(The problem):
The lines to copy from the listing below are those that contain the string "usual".

-.-.-

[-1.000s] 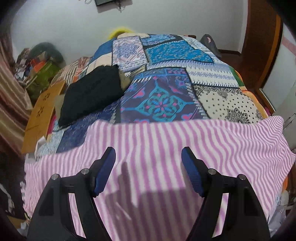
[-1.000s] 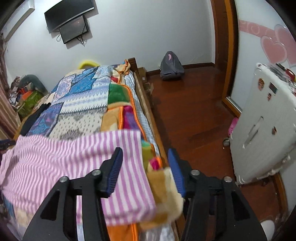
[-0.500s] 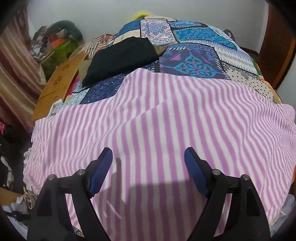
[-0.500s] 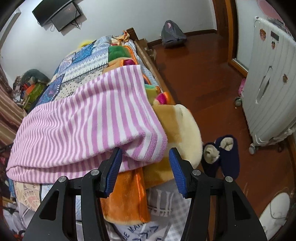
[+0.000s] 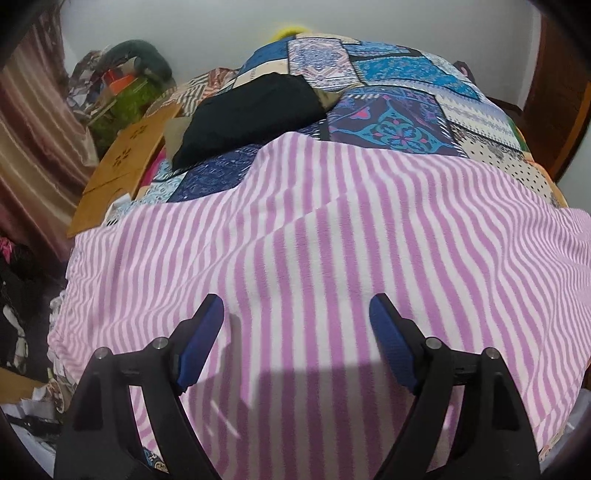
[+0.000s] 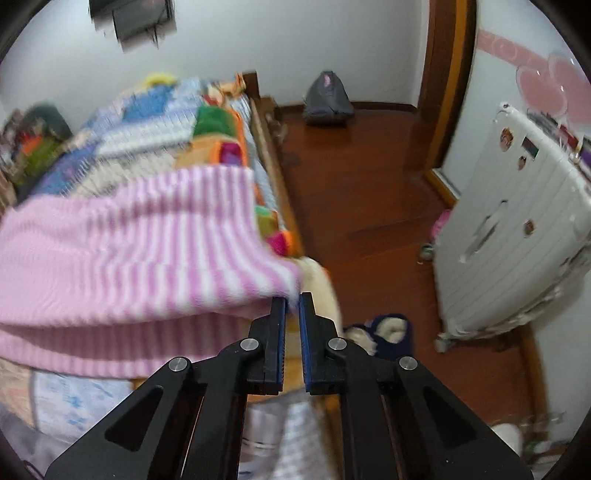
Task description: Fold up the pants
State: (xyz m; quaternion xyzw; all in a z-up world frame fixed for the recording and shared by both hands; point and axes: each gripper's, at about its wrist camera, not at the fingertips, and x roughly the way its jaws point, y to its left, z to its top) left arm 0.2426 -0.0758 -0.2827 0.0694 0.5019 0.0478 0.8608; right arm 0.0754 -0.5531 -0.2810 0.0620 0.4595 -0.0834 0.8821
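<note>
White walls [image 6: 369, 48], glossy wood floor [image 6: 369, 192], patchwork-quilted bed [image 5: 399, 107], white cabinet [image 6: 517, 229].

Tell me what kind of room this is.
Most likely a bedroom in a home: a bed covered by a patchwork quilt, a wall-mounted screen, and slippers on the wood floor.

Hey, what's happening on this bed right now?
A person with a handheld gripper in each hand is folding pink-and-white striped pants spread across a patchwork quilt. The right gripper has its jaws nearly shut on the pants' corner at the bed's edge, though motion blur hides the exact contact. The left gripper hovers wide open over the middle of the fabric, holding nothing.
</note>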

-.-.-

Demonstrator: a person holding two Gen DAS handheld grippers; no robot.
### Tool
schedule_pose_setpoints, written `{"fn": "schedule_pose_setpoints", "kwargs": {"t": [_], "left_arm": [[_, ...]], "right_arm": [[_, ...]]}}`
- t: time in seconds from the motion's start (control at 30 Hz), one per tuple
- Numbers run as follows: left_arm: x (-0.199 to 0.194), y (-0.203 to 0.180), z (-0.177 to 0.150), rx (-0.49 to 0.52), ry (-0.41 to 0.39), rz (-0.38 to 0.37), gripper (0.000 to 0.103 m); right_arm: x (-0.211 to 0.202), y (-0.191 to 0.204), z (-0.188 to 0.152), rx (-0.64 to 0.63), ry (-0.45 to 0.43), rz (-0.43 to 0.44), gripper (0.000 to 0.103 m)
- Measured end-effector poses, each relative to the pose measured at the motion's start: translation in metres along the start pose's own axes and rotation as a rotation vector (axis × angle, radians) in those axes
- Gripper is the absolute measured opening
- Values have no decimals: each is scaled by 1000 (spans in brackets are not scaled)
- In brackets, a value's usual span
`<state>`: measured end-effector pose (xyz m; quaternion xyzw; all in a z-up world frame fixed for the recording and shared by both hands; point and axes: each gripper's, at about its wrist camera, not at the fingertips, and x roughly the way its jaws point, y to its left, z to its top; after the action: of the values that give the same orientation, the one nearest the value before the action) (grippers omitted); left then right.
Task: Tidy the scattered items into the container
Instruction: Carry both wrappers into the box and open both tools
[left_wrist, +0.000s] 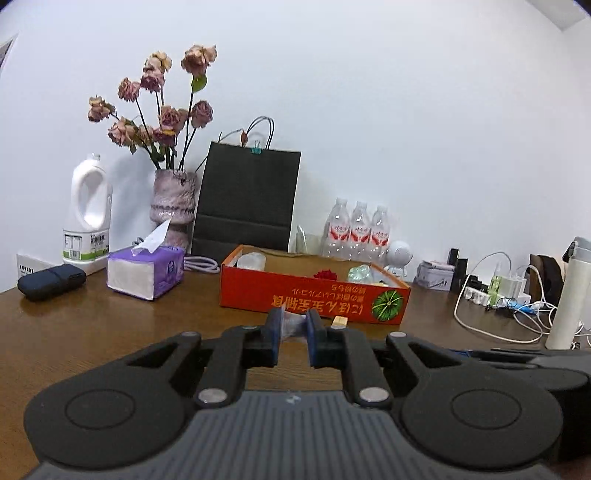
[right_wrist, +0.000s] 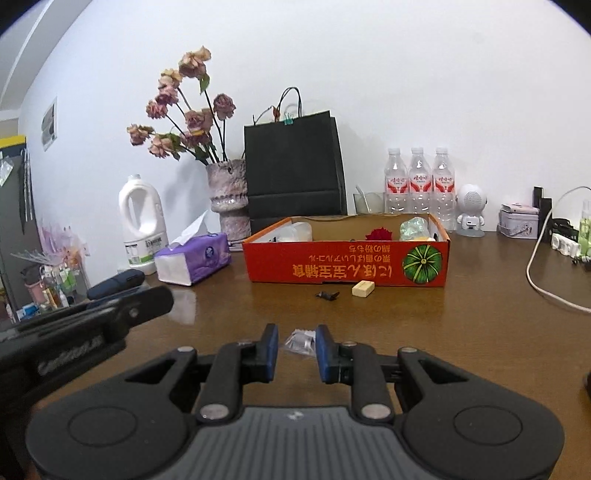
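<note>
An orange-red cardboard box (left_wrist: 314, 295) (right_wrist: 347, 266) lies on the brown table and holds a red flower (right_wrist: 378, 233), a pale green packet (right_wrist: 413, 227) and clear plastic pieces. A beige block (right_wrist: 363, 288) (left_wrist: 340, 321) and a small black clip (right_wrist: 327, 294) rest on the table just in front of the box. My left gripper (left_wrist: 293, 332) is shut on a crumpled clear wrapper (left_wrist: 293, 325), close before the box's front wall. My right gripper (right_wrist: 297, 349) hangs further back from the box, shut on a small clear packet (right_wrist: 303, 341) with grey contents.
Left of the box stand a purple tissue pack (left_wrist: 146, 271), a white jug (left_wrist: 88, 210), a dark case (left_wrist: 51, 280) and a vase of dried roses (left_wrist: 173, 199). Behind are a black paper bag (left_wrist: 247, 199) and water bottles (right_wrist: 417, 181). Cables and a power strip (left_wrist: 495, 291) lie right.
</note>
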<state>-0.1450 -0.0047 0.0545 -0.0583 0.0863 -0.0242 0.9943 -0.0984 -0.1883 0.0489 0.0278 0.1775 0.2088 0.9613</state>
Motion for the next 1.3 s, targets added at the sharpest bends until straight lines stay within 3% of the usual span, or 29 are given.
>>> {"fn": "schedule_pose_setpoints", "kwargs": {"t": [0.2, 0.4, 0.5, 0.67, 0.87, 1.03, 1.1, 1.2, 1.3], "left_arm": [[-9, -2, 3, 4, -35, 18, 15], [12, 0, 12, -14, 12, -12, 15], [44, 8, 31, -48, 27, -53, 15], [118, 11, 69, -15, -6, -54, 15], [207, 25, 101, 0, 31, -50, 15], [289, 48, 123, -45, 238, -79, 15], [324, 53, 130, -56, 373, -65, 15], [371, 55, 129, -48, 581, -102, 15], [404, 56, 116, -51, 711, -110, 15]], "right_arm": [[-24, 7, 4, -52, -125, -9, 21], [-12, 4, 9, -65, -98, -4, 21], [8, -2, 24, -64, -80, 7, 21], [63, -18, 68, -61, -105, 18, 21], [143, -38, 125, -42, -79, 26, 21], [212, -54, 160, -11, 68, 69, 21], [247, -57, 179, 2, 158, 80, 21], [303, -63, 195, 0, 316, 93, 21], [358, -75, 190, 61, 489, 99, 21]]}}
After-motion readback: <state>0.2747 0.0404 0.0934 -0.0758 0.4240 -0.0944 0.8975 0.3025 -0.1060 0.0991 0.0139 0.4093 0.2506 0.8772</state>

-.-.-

(Task output):
- In brackets, a value's usual span
Motion for the next 1.3 s, targets added at the sharpest bends until straight lines stay within 3% of the usual span, or 29 are given.

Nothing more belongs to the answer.